= WHAT TO WORK ON =
Your answer should consist of the lines holding "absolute", copied from the material below.
=== Begin Enclosure ===
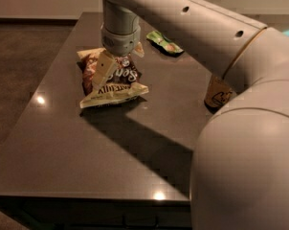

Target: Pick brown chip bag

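Brown crinkly chip bag [116, 84], cream ends, white lettering: lies on dark glossy desk [135, 147]. Pale two-finger gripper [118, 69]: directly over bag, fingers [102, 72] seemingly spread across it. Small green snack bag [164, 42]: beyond bag. Tan can [217, 95]: right of bag.

view: high, beside arm [192, 28] | faces down across table [111, 152] | hand [118, 68] upper-left, mid-range

No word can be read for certain. The brown chip bag [123, 78] has big white lettering across its dark middle and a dark printed line on its cream lower end. The gripper [117, 65], down over the bag, hides part of the lettering. The can [217, 95] bears a dark, unreadable mark.
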You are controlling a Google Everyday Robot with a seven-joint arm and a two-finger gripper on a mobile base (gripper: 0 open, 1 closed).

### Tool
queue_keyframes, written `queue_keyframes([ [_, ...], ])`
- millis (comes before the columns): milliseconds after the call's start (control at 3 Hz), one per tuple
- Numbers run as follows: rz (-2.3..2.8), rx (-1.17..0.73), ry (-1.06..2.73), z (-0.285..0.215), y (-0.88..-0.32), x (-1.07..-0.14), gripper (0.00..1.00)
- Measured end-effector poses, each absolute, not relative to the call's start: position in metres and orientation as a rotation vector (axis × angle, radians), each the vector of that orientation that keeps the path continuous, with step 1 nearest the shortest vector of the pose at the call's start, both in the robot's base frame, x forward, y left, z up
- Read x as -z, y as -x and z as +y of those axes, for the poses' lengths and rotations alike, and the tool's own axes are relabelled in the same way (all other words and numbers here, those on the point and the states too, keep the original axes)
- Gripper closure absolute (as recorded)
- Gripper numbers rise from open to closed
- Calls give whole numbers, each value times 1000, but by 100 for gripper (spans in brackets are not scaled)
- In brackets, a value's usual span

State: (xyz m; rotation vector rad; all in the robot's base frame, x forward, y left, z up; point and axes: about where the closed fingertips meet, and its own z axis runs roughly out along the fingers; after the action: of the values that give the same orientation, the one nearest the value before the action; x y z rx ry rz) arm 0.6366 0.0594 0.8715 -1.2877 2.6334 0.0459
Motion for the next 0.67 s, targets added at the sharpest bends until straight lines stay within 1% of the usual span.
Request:
queue_keyframes([
  [333, 2713, -11, 1193, 56, -646, -861, 1],
  [667, 2744, -27, 1176, 56, -650, -854, 31],
])
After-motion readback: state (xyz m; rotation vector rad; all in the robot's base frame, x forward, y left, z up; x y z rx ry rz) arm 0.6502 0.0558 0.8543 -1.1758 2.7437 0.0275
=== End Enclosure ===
= TASK SOLUTION =
- Measured end-effector poses, each absolute, not relative to the call's start: position in metres and orientation as a rotation vector (axis × angle, radians), each the vector of that orientation that keeps the path continuous, with step 1 nearest the shortest vector of the pose at the call's start, both in the robot's base frame, x forward, y left, z up
- Gripper closure absolute (as recorded)

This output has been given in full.